6.3 Neither party shall be held liable or responsible to the other party nor be deemed to have defaulted under or breached this Agreement for failure or delay in fulfilling or performing any obligation under this Agreement when such failure or delay is caused by or results from causes beyond the reasonable control of the affected party, including but not limited to fire, floods, embargoes, war, acts of war (whether war is declared or not), insurrections, riots, civil commotions, strikes, lockouts, or other labor disturbances, acts of God, or acts, omissions, or delays in acting by any governmental authority; provided, however, that the party so affected shall use reasonable commercial efforts to avoid or remove such causes of non-performance, and shall continue performance hereunder with reasonable dispatch whenever such causes are removed.

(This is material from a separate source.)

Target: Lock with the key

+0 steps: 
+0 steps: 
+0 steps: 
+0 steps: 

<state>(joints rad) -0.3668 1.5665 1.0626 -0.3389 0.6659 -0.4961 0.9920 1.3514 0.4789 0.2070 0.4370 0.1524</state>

6.4 Either party shall provide the other party with prompt written notice of any delay or failure to perform that occurs by reason of force majeure. The parties shall mutually seek a resolution of the delay or the failure to perform as noted above.

6.5 If the performance of a Party’s obligations under this Agreement is in the opinion of that Party likely to be hindered, delayed or affected by reason of a force majeure event, then the Party so affected shall promptly notify the other Party in writing

  1. CONFIDENTIALITY & NON-DISCLOSURE

7.1 The parties acknowledge that each own valuable trade secrets, and other confidential information. Such information may include but not be limited to software code, routines, data, knowhow, designs, inventions and other tangible and intangible items.

7.2 All such information owned by the parties is defined as ‘Confidential information’. This provision does not apply to Confidential Information that is; i) in the public domain through no fault of the receiving party, ii) was independently developed as shown by documentation, iii) disclosed to others without similar restrictions, or iv) was already known by the receiving party.

 7.2 The parties agree that they will not, at any time during or after the term of this Agreement, disclose any Confidential Information to any person, and that upon termination of this Agreement, each party will return any Confidential Information that belongs to the other party.